» **What you will do**:
Nothing outside the stretch is wanted. Repeat exactly the lines of the listing below from the one that contains "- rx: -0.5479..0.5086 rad" through the one that contains "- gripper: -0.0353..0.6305", both ends included.

(Available records Opens)

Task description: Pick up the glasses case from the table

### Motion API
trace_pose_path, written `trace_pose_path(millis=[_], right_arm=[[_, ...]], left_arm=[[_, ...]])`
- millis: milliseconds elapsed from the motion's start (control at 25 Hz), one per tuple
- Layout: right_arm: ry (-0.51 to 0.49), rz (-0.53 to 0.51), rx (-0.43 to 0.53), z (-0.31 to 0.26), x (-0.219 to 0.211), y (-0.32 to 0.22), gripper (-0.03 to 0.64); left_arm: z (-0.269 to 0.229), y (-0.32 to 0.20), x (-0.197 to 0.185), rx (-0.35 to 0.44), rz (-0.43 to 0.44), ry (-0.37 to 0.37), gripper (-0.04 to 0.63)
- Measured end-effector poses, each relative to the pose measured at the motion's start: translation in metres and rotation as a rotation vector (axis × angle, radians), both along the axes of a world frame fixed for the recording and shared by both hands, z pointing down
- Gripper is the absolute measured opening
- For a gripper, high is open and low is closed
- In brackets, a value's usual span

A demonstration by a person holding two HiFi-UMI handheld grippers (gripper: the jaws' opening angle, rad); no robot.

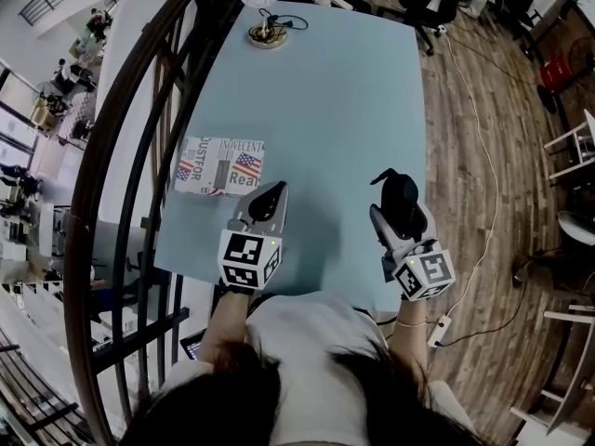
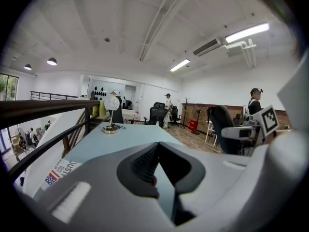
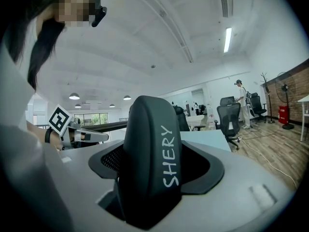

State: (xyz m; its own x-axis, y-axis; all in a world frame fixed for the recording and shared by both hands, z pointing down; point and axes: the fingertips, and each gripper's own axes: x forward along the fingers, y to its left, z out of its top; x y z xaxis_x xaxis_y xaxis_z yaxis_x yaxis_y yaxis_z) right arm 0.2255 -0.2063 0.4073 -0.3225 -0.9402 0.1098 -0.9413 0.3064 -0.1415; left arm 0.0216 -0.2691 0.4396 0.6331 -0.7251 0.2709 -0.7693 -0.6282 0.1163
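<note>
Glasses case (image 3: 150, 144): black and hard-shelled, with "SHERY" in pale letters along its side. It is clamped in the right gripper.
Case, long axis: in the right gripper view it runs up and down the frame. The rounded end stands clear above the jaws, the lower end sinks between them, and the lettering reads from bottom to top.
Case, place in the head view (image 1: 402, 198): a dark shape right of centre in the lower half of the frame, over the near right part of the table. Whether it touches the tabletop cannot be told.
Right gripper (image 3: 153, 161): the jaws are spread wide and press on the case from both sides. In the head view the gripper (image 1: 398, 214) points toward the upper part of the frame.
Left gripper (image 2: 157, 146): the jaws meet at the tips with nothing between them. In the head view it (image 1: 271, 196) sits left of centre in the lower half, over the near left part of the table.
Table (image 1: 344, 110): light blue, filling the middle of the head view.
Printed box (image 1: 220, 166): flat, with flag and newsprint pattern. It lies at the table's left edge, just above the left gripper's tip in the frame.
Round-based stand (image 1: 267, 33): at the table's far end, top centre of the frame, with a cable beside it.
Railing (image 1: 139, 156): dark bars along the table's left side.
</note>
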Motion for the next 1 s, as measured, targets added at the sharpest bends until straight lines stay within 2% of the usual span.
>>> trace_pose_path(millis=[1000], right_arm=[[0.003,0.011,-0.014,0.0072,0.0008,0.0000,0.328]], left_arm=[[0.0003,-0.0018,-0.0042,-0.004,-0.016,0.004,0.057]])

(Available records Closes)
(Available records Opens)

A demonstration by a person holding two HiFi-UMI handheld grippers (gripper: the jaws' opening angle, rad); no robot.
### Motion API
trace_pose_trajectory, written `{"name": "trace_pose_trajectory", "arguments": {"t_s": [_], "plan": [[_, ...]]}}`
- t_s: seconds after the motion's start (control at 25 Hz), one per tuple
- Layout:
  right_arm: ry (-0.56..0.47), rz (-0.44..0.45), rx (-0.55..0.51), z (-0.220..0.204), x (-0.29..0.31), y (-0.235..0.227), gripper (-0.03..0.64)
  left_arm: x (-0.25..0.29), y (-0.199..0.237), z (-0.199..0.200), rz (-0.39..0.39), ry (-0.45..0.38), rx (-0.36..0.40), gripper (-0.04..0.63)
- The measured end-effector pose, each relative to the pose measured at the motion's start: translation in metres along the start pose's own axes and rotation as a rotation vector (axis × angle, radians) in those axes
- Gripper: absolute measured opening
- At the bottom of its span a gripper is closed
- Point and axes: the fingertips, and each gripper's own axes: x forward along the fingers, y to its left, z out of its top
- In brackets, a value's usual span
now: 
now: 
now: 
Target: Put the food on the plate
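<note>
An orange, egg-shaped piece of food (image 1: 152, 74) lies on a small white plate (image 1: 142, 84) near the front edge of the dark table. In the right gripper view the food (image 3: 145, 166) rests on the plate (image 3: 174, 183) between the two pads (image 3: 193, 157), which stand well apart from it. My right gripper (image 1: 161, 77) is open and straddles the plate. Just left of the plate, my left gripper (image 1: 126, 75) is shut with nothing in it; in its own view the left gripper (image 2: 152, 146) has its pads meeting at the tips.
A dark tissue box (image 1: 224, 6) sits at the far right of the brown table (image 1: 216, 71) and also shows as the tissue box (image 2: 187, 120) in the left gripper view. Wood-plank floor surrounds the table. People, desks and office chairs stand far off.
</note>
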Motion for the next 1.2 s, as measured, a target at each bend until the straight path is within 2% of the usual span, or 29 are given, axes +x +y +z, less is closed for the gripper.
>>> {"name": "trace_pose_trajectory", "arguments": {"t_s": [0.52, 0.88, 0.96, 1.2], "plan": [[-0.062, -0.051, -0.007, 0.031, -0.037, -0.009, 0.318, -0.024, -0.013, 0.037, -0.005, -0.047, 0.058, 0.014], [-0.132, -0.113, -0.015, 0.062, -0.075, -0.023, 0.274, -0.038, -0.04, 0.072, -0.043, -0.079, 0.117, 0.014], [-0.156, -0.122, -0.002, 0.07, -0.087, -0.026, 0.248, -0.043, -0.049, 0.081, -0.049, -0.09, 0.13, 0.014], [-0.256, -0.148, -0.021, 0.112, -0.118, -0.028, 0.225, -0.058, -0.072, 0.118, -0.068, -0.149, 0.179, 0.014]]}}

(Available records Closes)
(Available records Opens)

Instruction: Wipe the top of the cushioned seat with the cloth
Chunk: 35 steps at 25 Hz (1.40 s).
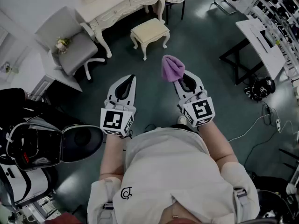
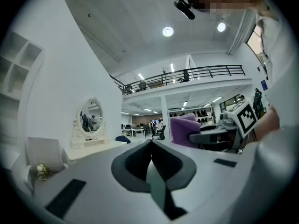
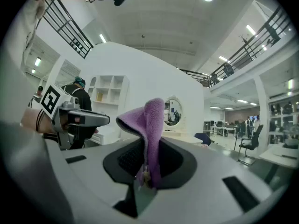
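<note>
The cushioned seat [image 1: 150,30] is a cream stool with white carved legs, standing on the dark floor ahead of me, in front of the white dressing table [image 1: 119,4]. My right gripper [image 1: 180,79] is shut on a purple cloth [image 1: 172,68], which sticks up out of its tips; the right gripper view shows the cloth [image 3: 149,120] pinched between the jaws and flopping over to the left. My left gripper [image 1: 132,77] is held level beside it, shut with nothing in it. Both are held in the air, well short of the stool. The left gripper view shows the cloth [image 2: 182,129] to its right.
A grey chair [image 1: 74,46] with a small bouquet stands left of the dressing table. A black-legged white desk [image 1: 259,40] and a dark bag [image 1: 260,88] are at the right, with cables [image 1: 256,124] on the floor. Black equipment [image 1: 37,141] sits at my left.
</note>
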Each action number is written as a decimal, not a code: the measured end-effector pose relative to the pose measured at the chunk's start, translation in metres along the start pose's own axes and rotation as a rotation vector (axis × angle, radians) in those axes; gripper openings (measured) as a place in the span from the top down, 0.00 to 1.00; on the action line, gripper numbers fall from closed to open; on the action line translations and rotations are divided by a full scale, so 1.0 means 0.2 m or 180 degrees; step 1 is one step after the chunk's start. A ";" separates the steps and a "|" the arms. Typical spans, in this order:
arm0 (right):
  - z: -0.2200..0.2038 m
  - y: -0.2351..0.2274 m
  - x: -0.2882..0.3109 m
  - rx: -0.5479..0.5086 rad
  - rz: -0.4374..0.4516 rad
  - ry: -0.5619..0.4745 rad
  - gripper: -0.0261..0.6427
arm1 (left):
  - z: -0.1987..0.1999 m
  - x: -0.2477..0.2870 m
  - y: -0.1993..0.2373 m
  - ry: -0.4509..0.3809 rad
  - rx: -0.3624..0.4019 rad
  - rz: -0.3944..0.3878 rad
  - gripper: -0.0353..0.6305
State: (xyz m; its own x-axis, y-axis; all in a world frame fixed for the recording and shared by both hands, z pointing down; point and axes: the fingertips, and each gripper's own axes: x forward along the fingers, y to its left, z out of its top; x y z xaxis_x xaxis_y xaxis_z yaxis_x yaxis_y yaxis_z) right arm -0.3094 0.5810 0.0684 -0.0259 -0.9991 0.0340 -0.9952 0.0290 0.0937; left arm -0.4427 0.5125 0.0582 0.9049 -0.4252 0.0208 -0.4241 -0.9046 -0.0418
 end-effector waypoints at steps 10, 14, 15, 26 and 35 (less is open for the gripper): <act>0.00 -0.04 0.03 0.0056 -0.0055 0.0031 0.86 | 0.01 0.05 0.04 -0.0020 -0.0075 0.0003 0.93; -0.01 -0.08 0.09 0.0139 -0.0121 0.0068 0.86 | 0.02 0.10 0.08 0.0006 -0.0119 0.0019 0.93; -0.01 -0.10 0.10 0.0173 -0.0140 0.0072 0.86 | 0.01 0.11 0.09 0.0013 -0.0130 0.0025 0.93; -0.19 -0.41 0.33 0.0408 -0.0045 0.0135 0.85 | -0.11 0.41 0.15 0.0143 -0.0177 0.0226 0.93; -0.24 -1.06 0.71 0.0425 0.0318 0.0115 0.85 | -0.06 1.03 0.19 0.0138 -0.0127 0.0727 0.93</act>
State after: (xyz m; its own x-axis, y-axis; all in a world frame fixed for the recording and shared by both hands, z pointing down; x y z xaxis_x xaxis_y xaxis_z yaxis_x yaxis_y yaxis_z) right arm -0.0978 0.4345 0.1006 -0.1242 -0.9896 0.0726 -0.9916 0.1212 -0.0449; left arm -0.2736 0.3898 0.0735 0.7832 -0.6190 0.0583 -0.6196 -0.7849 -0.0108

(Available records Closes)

» **Answer box**:
  - rx: -0.5479..0.5086 rad
  - rz: -0.4374..0.4516 rad
  - ry: -0.5619..0.4745 rad
  - gripper: -0.0261..0.6427
arm1 (left):
  - z: -0.1987..0.1999 m
  - x: -0.2477..0.2870 m
  - y: -0.1993..0.2373 m
  - ry: -0.4509..0.3809 rad
  - rx: -0.3624..0.4019 rad
  - rz: -0.3944..0.3878 rad
  - gripper: -0.0353..0.6305

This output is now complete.